A “simple” analog-to-digital converter usually just maxes-out and clips, giving you flat-topped and flat-bottomed waves.
…Most audio processing software (including Audacity) works in floating-point so it has no upper limit and it won’t clip “internally”. So for example, you can boost the bass (or something like that) and Audacity will “show red” for potential clipping but it’s not clipped yet. If you play it at full-digital volume you’ll clip your DAC or if you export as a regular WAV file, the file will clip. (That will be normal clipping, not the inversion you’re seeing.) But if you lower the volume (Amplify with a negative value) before exporting you can avoid clipping.
Your ADC (recording) and DAC (playback) and regular WAV files are all hard-limited to 0dB.
One of those posts has its markups out of order…Looking.
I am pretty sure the error is due to clipping
I don’t think that’s the case. I think your system is overloading and it fails to clip. Instead, it produces that horrendous distortion. Actual clipping would be a piffle compared to what you have.
As in the above posts, you can take the system apart and see which parts or combination of parts is doing that.
I don’t think my system is overloading. My CPU has Intel(R) Core™ i7-6600U CPU @ 2.60GHz 2.81 GHz and 16GB of RAM. Serrato is also quite a light software. The mixer is a high-end performance mixer. Unless you meant something else by overloading?
The audio sample I provided definitely sounds like clipping to me…
Will try it out and let you know… so this means that, thus far, nothing in Audacity will work?
I don’t think it’s a driver issue… driver’s are up to date, everything has always worked fine. I will search the serato forums for some more answers, but so far have found nothing.
Yes, serato is essentially allowing my mixer to be a midi controller for the songs on my laptop… but this “clipping” happens when I play vinyl too, so it is strictly analog at that point and not doing any of the mixing, only recording…
Thank you for the information, I’ll look more into the Serato forums to adjust this for future recordings, but Serato is not an editing software, it only let’s you mix and record… So for this recorded mix I was really hoping to find a solution here in Audacity…

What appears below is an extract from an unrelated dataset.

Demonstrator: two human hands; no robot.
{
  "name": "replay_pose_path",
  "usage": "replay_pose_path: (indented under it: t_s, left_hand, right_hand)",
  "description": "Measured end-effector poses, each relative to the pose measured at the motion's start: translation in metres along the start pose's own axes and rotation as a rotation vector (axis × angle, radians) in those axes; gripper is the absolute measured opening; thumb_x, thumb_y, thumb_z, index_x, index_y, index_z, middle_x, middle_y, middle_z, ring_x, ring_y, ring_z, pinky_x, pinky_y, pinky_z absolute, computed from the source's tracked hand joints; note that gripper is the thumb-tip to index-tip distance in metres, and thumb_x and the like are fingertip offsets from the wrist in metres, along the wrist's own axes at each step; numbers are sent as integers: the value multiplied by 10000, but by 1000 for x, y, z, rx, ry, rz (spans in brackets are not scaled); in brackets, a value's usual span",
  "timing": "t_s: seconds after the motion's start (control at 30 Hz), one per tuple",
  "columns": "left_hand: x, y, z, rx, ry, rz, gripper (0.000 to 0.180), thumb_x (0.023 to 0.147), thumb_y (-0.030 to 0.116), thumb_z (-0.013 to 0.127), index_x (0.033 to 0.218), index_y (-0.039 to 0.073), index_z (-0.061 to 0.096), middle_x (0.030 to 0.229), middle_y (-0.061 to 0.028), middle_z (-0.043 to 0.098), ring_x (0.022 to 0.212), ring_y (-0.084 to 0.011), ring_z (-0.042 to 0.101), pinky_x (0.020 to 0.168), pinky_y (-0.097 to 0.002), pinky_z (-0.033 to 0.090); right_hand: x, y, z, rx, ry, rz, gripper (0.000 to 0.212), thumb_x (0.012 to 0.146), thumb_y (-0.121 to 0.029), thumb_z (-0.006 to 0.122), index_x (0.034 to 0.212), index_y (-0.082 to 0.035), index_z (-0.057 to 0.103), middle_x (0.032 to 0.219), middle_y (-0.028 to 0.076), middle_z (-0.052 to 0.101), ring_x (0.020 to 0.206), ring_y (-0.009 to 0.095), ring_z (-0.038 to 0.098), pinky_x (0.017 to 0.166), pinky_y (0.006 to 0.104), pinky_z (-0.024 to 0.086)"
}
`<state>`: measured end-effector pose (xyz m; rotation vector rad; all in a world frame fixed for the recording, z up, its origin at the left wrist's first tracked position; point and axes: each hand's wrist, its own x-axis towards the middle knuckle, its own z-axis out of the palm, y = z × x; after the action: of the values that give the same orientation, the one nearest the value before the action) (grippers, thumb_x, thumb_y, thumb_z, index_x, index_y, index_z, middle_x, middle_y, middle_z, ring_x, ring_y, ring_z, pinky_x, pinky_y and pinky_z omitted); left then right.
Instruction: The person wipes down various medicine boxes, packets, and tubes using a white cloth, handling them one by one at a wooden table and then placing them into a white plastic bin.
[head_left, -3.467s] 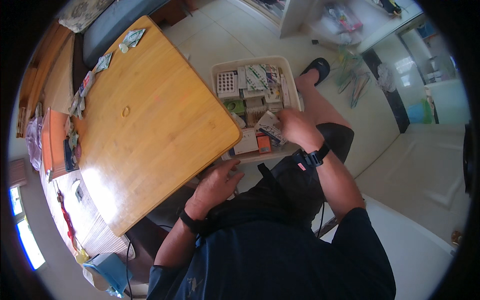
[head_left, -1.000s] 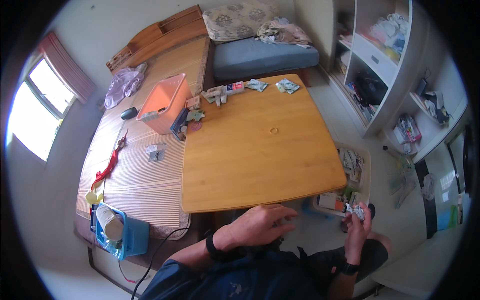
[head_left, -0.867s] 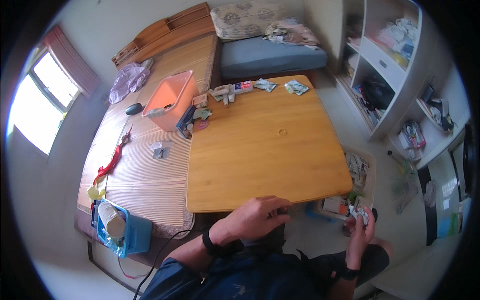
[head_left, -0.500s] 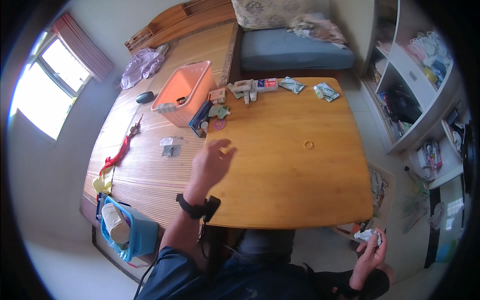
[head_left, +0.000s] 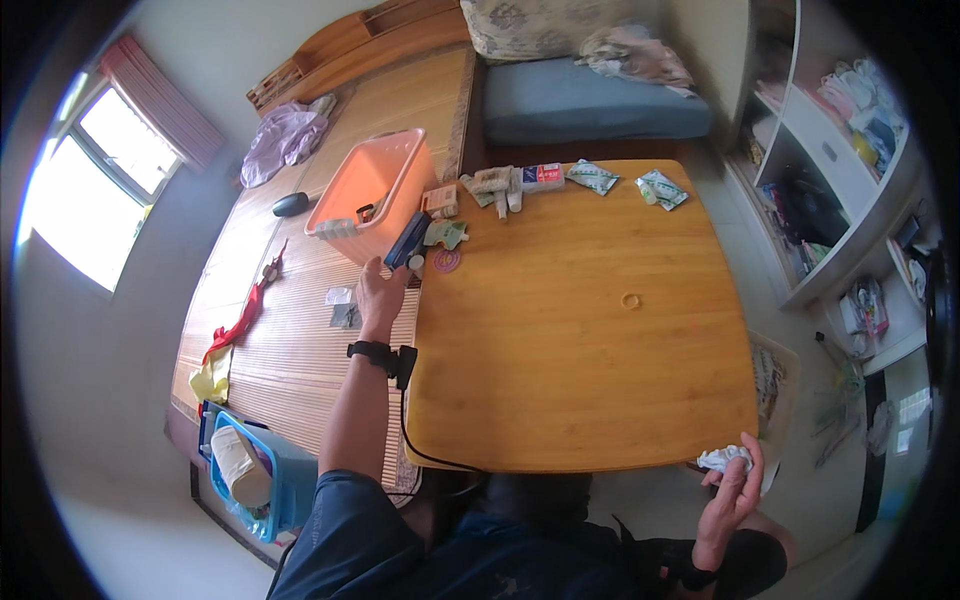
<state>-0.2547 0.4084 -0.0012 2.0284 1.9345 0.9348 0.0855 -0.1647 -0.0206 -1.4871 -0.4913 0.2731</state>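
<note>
My left hand [head_left: 380,297] reaches out at the table's left edge with its fingers apart, nothing visible in them. Its fingertips are close to a dark blue box [head_left: 408,240] and a small white round container [head_left: 416,264]; whether they touch is unclear. A pink round disc [head_left: 446,261] lies just to the right, and a green packet [head_left: 447,234] behind it. Beside the table's near right corner, my right hand [head_left: 735,497] holds a crumpled white tissue [head_left: 724,459] in its fingers.
Behind the blue box stands an orange plastic bin [head_left: 384,190]. Tubes [head_left: 494,182], a clear case [head_left: 543,177] and foil packets [head_left: 592,177] line the back of the wooden table [head_left: 560,380]. A yellowish ring [head_left: 630,300] lies on it. A blue basket [head_left: 288,480] stands lower left.
My left hand has moved left and away from me, off the tabletop to beside the blue box. My right hand, still with the tissue, has risen slightly near the table corner.
</note>
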Motion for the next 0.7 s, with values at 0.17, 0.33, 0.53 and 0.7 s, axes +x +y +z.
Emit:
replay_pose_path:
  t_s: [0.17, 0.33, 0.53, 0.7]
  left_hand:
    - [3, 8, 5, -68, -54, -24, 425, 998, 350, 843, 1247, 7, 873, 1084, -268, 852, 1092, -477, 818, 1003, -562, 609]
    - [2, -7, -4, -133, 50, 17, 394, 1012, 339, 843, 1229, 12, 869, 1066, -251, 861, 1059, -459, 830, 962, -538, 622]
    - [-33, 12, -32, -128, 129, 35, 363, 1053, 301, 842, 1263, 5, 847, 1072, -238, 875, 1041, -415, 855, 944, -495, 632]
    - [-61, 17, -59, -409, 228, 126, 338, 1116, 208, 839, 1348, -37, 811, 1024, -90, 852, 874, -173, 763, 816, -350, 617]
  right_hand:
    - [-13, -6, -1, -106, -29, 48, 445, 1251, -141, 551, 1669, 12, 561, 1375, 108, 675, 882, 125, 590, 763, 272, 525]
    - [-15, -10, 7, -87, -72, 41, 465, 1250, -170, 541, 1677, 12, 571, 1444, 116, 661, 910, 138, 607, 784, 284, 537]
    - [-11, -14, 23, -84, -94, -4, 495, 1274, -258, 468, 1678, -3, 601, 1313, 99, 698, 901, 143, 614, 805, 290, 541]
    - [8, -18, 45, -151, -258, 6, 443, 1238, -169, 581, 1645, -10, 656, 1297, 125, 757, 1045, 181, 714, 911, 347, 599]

The audio sample I provided definitely sounds like clipping to me…
It’s A LOT WORSE than normal clipping but it does seem to happen on the “loud parts” like regular clipping.
You can try using the same hardware and make a similar “loud” recording in Audacity. If Audacity gives you normal clipping that proves a problem with Serato. If you get the same “weird clipping” in Audacity, you know it’s the hardware or driver.
That’s the “philosophical problem” with any automatic software… It doesn’t know what it’s supposed to sound like (or what the waveform is supposed to look like.)
Still, it’s worth trying Wave Corrector.
Or, you can get to work fixing the defects one-by-one, or just live with it. And, try to prevent it in the future by keeping your digital recording levels under control. You should always leave some headroom.
I was worried it would affect other parts of my recording, but it perfectly detects and fixes only and all the “clips” in one easy go! Which makes sense because the clips look like clicks in the wave… not sure why Audacity’s click removal function didn’t work.